### How to complete this task
In full and without error, repeat the entries below.

Collection entries:
┌────────

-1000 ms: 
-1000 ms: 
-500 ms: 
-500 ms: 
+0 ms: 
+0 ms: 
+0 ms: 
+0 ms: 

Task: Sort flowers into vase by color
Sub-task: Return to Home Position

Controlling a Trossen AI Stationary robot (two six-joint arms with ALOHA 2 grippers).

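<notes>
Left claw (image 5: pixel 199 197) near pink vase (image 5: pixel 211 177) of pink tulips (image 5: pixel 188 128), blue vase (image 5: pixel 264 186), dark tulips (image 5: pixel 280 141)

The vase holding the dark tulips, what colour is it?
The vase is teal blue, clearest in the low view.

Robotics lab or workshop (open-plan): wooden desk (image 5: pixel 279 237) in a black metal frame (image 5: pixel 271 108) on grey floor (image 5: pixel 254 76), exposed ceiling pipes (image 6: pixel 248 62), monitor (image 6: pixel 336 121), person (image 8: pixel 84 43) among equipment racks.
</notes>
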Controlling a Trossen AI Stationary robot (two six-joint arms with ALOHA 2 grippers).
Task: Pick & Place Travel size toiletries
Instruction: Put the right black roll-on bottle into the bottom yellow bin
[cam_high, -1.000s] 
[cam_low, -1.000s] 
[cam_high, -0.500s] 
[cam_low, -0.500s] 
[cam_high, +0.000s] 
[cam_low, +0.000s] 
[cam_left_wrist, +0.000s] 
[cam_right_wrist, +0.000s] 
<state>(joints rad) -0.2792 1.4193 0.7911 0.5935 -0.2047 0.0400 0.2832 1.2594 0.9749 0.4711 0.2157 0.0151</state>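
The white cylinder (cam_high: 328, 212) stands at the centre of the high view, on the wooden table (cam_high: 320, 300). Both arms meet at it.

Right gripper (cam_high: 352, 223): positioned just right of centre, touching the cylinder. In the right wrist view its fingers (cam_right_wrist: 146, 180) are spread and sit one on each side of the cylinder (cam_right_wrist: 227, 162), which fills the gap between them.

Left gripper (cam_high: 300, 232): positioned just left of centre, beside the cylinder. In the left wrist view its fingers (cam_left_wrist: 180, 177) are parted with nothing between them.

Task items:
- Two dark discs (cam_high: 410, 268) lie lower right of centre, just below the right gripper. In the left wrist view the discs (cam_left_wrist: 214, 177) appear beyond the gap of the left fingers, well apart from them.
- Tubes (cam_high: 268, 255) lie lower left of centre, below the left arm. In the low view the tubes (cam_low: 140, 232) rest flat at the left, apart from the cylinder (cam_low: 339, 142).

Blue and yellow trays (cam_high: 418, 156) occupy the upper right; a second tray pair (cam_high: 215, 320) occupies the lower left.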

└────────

### Output
-1000 ms: 
-1000 ms: 
-500 ms: 
-500 ms: 
+0 ms: 
+0 ms: 
+0 ms: 
+0 ms: 

Task: Sort flowers into vase by color
Sub-task: Return to Home Position

Controlling a Trossen AI Stationary robot (two six-joint arms with ALOHA 2 grippers).

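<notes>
Left claw (image 5: pixel 199 197) near pink vase (image 5: pixel 211 177) of pink tulips (image 5: pixel 188 128), blue vase (image 5: pixel 264 186), dark tulips (image 5: pixel 280 141)

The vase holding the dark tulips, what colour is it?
The vase is teal blue, clearest in the low view.

Robotics lab or workshop (open-plan): wooden desk (image 5: pixel 279 237) in a black metal frame (image 5: pixel 271 108) on grey floor (image 5: pixel 254 76), exposed ceiling pipes (image 6: pixel 248 62), monitor (image 6: pixel 336 121), person (image 8: pixel 84 43) among equipment racks.
</notes>
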Controlling a Trossen AI Stationary robot (two six-joint arms with ALOHA 2 grippers).
Task: Pick & Place Travel size toiletries
Instruction: Put the right black roll-on bottle into the bottom yellow bin
[cam_high, -1.000s] 
[cam_low, -1.000s] 
[cam_high, -0.500s] 
[cam_low, -0.500s] 
[cam_high, +0.000s] 
[cam_low, +0.000s] 
[cam_left_wrist, +0.000s] 
[cam_right_wrist, +0.000s] 
<state>(joints rad) -0.2792 1.4193 0.7911 0.5935 -0.2047 0.0400 0.2832 1.2594 0.9749 0.4711 0.2157 0.0151</state>
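The white cylinder (cam_high: 328, 212) stands at the centre of the high view, on the wooden table (cam_high: 320, 300). Both arms meet at it.

Right gripper (cam_high: 352, 223): positioned just right of centre, touching the cylinder. In the right wrist view its fingers (cam_right_wrist: 146, 180) are spread and sit one on each side of the cylinder (cam_right_wrist: 227, 162), which fills the gap between them.

Left gripper (cam_high: 300, 232): positioned just left of centre, beside the cylinder. In the left wrist view its fingers (cam_left_wrist: 180, 177) are parted with nothing between them.

Task items:
- Two dark discs (cam_high: 410, 268) lie lower right of centre, just below the right gripper. In the left wrist view the discs (cam_left_wrist: 214, 177) appear beyond the gap of the left fingers, well apart from them.
- Tubes (cam_high: 268, 255) lie lower left of centre, below the left arm. In the low view the tubes (cam_low: 140, 232) rest flat at the left, apart from the cylinder (cam_low: 339, 142).

Blue and yellow trays (cam_high: 418, 156) occupy the upper right; a second tray pair (cam_high: 215, 320) occupies the lower left.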

There is nothing further to add to the answer.